### Description of the task:
Reproduce only the stretch of entries below that begins at the first line and ends at the line holding "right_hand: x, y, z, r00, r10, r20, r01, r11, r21".
[Exercise data]
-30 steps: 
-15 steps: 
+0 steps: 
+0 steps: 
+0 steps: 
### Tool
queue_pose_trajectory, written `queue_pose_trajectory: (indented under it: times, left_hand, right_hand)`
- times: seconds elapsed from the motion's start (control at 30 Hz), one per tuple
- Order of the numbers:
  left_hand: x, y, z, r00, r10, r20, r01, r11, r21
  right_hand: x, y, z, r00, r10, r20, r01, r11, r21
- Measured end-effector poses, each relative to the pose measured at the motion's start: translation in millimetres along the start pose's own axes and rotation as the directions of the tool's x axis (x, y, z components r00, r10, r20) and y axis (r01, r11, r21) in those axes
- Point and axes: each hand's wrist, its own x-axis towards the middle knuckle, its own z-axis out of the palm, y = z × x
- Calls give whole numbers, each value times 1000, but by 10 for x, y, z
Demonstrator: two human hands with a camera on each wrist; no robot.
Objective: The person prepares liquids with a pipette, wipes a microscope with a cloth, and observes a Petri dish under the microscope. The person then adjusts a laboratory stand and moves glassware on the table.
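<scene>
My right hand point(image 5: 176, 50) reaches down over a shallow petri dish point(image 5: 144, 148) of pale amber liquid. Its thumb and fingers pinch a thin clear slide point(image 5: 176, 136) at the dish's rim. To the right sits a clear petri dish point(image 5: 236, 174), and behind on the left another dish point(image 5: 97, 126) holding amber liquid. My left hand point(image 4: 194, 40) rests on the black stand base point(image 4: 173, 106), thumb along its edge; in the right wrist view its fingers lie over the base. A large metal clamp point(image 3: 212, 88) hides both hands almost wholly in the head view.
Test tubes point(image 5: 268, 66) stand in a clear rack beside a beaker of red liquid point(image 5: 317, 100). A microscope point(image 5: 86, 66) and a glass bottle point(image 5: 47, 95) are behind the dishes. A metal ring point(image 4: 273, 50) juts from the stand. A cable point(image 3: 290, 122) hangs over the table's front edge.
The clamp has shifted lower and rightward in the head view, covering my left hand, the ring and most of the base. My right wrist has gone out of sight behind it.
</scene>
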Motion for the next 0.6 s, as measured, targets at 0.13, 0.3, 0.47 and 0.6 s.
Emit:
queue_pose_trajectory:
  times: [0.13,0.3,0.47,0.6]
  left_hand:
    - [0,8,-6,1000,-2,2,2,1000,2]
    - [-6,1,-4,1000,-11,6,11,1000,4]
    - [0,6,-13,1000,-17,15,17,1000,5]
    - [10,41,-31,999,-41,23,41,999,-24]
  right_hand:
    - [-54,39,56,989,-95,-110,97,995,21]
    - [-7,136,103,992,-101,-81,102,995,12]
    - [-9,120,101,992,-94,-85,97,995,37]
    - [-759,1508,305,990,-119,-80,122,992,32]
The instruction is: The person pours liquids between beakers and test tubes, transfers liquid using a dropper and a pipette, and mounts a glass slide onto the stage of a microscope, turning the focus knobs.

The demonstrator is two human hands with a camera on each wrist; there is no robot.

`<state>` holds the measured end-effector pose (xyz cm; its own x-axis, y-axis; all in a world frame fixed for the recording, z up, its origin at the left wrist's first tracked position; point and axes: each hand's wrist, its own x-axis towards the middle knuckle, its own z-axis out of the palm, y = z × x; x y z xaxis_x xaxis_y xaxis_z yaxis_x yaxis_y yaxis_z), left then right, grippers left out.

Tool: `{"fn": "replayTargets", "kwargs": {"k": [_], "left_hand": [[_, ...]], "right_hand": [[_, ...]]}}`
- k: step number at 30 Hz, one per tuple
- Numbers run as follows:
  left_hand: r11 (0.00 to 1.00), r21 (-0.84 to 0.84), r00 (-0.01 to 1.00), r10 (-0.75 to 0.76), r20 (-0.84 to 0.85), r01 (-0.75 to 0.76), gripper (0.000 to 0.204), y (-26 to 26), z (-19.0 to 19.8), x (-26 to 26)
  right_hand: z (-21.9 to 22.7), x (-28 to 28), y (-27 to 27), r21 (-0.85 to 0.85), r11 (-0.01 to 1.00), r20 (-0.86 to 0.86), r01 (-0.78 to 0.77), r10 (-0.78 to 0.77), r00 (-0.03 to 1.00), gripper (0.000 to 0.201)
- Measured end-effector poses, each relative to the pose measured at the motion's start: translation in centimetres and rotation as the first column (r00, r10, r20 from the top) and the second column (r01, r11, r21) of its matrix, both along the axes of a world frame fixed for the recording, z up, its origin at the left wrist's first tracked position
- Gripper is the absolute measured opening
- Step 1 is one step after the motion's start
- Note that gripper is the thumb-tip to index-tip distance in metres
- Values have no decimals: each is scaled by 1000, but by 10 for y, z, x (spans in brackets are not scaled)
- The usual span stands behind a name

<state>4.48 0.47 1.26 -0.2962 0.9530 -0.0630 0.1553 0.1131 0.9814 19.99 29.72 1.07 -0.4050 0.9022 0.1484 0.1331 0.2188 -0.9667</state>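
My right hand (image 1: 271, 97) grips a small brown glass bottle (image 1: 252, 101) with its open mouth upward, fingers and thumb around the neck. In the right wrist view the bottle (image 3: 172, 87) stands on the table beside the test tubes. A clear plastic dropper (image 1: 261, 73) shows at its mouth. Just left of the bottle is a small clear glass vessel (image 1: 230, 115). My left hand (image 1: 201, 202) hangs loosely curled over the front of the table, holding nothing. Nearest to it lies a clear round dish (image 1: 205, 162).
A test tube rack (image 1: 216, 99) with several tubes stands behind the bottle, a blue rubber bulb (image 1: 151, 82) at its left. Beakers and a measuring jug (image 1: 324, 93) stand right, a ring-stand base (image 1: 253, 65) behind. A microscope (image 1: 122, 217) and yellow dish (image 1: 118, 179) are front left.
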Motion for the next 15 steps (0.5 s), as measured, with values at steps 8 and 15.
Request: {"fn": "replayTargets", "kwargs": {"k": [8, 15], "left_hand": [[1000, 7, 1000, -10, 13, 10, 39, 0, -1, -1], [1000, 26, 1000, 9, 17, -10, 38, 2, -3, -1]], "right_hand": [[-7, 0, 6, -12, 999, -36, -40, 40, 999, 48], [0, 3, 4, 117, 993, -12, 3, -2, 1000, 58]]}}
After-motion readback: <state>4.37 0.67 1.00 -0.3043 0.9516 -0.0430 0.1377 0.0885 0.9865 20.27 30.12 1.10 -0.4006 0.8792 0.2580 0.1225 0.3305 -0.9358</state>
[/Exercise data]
### Task result:
-30 steps: 
-15 steps: 
+0 steps: 
+0 steps: 
+0 steps: 
### Tool
queue_pose_trajectory, written `queue_pose_trajectory: (indented under it: times, left_hand, right_hand)`
- times: seconds elapsed from the motion's start (control at 30 Hz), one per tuple
- Order of the numbers:
  left_hand: x, y, z, r00, r10, r20, r01, r11, r21
  right_hand: x, y, z, r00, r10, r20, r01, r11, r21

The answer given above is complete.